**Exercise instructions**
Take every line from the listing below that contains "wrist".

**Supplied information**

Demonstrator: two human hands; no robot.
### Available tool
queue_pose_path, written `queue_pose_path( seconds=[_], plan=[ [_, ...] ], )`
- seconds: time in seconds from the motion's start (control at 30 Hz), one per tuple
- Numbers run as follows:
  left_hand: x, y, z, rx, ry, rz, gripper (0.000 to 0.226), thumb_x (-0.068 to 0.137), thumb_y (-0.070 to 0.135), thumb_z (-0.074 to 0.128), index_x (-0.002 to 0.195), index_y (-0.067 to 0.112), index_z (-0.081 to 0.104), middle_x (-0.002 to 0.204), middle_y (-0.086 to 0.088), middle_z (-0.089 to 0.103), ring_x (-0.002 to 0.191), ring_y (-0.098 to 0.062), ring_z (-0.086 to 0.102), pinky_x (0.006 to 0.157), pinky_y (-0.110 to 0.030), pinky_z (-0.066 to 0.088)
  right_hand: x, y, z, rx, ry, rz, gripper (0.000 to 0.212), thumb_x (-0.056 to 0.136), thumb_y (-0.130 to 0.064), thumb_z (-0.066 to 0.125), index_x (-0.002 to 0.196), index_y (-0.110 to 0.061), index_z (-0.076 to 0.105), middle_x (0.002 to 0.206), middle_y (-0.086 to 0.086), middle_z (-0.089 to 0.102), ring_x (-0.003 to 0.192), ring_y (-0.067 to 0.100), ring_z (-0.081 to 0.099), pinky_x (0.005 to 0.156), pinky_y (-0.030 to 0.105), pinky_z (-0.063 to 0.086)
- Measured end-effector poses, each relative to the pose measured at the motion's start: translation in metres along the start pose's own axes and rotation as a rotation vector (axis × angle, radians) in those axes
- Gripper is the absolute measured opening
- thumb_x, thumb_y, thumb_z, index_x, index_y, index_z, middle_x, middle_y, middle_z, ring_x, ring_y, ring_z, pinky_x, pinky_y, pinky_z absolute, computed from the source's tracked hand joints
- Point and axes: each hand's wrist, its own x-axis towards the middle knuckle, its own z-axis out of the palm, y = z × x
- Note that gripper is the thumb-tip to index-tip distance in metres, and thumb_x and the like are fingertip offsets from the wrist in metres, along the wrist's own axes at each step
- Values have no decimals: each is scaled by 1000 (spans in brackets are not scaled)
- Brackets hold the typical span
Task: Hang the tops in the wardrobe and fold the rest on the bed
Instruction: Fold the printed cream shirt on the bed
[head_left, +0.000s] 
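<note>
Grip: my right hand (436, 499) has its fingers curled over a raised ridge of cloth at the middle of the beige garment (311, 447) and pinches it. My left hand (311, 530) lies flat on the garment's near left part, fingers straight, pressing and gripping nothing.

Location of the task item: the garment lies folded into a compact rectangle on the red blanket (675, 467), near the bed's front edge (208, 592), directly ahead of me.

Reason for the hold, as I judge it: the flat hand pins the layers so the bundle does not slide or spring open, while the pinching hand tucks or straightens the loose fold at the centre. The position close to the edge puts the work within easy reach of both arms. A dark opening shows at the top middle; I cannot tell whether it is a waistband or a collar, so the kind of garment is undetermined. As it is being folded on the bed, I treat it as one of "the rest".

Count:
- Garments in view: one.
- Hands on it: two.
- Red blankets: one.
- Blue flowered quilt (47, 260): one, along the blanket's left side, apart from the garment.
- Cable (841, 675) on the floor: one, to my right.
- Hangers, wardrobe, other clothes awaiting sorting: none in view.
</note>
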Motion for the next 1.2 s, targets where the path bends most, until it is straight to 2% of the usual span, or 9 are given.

**Exercise solution**
- Point and axes: each hand's wrist, its own x-axis towards the middle knuckle, its own z-axis out of the palm, y = z × x
- Note that gripper is the thumb-tip to index-tip distance in metres, and thumb_x and the like are fingertip offsets from the wrist in metres, along the wrist's own axes at each step

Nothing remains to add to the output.